The US is going to start spending $300 million per year on a pilot programme to:

  • Collect accurate information on the value of marriage in the lives of men, women and children.
  • Develop marriage skills education that will enable couples to reduce conflict and increase the happiness and longevity of the relationship.
  • Reduce the current financial penalties against marriage and attempt to raise its status.
  • Unfortunately, in New Zealand recent legislation is taking us further away from understanding the importance of marriage. A recent Heritage Foundation analysis of data from the US Fragile Families and Child Well Being Study carried out jointly by Princeton and Columbia Universities, found that an increase in marriage rates would reduce child poverty.

    To read more on this study please follow this link: http://www.heritage.org/Research/Family/cda0306.cfm


    Apprenticeships as valuable as tertiary training

    Bill English's condemnation this week of government Trade Training strategies was spot on. He has pointed out that: 'Since [Labour] came into office, funding for tertiary education has grown at three times the rate of funding for primary and secondary education, and funding for trade training is so tight that apprentices are being laid off.'

    Funding for tertiary institutions has increased considerably under this government.
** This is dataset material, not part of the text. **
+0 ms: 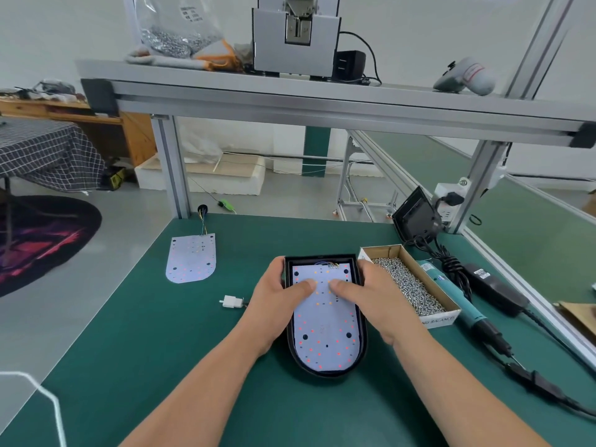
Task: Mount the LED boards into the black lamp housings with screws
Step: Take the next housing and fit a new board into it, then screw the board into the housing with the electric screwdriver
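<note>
Seating the LED board (325, 321) flat in the black lamp housing (326, 374) looks like the step in hand: the board lies inside the housing, which rests on the green bench mat (161, 350). The board is probably thin, light and fairly stiff, yet easy to flex or scratch, with small LEDs dotted across its face. Pressure is best put on bare patches between them. The housing seems rigid and is best gripped by its side walls. The left hand (277, 295) curls its fingers round the housing's left wall and lays its thumb on the board's upper part. The right hand (371, 295) mirrors it on the right wall, the thumbs nearly meeting. Just right of the housing stands a cardboard box (442, 321) of screws, with an electric screwdriver (464, 301) beyond it. A second board (192, 259) lies well to the housing's left.
</note>
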Motion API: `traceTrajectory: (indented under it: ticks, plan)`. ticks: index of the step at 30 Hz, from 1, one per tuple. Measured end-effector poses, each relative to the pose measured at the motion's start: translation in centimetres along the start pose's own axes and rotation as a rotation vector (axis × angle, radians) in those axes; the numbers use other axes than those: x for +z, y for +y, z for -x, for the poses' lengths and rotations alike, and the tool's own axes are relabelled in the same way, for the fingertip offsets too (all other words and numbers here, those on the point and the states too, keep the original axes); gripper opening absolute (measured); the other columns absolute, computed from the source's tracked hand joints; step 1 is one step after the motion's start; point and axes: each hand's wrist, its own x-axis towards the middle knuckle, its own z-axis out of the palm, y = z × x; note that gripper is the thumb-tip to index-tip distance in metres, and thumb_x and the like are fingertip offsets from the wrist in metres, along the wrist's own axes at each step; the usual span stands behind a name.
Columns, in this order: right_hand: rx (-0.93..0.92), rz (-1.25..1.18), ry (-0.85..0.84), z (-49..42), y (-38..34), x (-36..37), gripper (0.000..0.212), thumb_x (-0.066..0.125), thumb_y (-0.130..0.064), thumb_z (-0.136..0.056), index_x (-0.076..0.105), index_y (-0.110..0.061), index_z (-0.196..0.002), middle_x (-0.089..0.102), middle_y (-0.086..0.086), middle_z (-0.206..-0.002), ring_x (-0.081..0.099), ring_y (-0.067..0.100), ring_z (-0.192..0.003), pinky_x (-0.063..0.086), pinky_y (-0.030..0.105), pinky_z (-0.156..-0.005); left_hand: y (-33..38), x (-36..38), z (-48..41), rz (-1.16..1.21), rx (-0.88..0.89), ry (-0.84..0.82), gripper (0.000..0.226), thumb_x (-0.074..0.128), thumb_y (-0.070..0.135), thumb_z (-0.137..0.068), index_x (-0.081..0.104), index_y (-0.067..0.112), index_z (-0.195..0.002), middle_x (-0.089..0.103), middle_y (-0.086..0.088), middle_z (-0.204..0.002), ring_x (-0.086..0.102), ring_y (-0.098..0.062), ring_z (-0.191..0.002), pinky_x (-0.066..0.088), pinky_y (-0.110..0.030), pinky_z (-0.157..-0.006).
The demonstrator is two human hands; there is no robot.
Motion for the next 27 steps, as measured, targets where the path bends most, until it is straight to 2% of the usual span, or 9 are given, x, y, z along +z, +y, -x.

It has become apparent in the last year that many of the courses this funding increase was targeted at, were not designed to meet the skills shortage.
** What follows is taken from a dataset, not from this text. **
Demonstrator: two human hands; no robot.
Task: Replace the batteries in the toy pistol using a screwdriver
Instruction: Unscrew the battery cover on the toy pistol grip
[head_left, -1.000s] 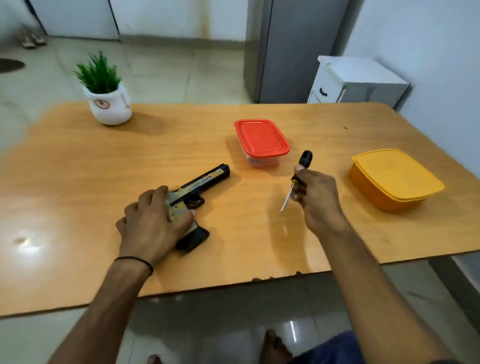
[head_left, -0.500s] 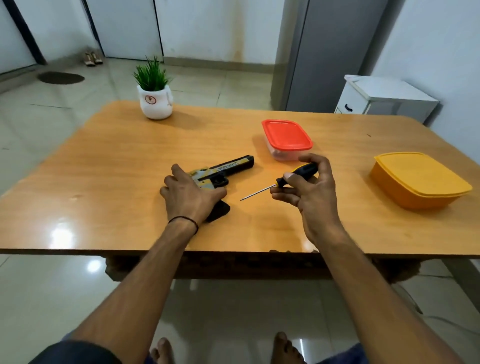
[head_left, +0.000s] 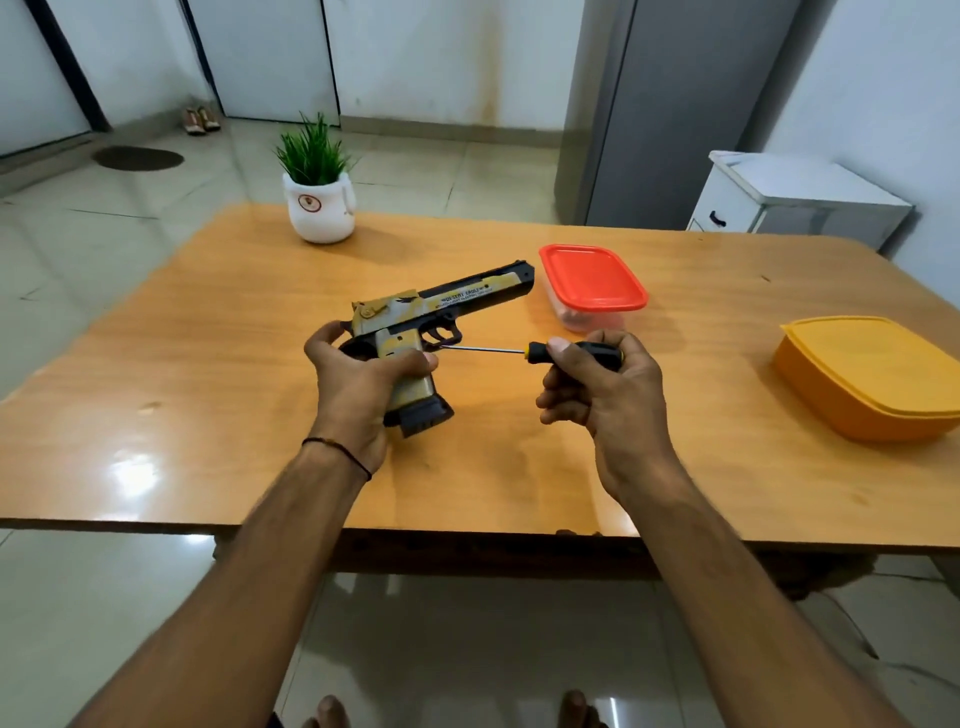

    In a November 2004 announcement on Modern Apprenticeships, the Hon. Paul Swain said, "the government has responded by increasing investment in this programme each year, enabling increasing numbers of young New Zealanders to participate. By the end of March 2004, there were 6,784 Modern Apprenticeships throughout New Zealand, in 30 industry areas. The target is 8,000 by 2006."
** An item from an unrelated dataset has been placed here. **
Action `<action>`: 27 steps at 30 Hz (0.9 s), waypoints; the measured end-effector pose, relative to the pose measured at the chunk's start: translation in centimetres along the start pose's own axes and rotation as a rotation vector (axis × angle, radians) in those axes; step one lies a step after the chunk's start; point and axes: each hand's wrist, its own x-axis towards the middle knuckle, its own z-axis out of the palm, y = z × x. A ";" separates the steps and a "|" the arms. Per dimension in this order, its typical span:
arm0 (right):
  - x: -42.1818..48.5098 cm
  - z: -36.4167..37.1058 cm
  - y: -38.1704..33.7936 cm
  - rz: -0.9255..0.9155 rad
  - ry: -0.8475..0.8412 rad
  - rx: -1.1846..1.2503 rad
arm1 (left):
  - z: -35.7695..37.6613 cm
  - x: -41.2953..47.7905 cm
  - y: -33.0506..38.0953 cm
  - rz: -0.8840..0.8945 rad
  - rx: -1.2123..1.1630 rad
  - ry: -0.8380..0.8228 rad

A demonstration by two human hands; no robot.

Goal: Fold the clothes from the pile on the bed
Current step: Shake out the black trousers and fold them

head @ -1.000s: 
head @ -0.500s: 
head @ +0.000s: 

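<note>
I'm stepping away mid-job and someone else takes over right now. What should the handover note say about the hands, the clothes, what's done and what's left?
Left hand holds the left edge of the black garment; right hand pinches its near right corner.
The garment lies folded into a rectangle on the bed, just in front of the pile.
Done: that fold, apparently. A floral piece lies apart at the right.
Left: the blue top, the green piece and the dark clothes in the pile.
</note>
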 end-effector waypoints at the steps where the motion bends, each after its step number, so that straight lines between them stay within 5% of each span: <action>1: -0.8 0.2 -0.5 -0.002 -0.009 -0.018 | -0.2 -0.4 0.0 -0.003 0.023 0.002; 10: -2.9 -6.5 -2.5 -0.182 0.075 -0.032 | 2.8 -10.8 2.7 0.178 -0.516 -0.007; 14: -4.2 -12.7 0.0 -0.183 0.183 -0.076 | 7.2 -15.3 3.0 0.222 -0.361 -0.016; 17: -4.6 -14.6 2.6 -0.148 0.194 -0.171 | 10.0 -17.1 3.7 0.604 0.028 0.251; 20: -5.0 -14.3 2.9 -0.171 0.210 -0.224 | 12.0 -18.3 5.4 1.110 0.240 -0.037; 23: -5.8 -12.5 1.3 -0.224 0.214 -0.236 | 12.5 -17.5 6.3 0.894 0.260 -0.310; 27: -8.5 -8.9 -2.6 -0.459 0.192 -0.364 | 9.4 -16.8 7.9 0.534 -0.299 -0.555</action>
    These attempts to increase apprenticeships and on-the-job training however have not been backed up with enough funding. Trade training has not been a priority compared with tertiary education.

    Priorities need to be re-examined. 8,000 apprenticeship places are not enough. Work-based training does have clear advantages for many, and is a viable alternative to much institution-based training.


    Hate speech not censored yet?

    The Films, Videos and Publications Classifications Act 1993 - which sets out how we censor books, videos and other publications in New Zealand - has recently been amended. The changes primarily provide for harsher penalties, in particular introducing a five year prison sentence for possession of child pornography.

    It has been suggested that one of the amendments has raised the possibility that the Act introduces prohibitions against 'hate speech'. The amendment in question provides that some publications may be rated R16 or R18 (not banned altogether) if the material is likely to be 'injurious to the public good'.

    What does this mean and is this the start of 'hate speech' law in New Zealand? It is important to look closely at the language to see just what material will be restricted.

    Material can only be rated R18 or R16 if it 'describes, depicts, expresses or otherwise deals with…physical conduct of a degrading or dehumanising or demeaning nature', where this material is likely to encourage children to 'treat or regard themselves, others, or both, as degraded or dehumanised or demeaned.' Material can also be rated R18 or R16 if it contains 'language that is highly offensive to the public in general' which is likely to cause serious harm to children.

    The Act has not altered the kind of material that can be banned in this country and it is not clear that it will restrict expression of opinion either. It restricts depictions of physical conduct and it restricts offensive language as defined by the public.

    Whatever the reality of this Bill, the more serious threat to our freedom of expression comes from the recent inquiry of the Government Administration Committee into whether New Zealand should introduce 'hate speech' law.

    To read more about this inquiry visit http://www.maxim.org.nz/ri/hatespeech.html

    THOUGHT FOR THE WEEK - David Hume (1711-1776)

    It is seldom that liberty of any kind is lost all at once.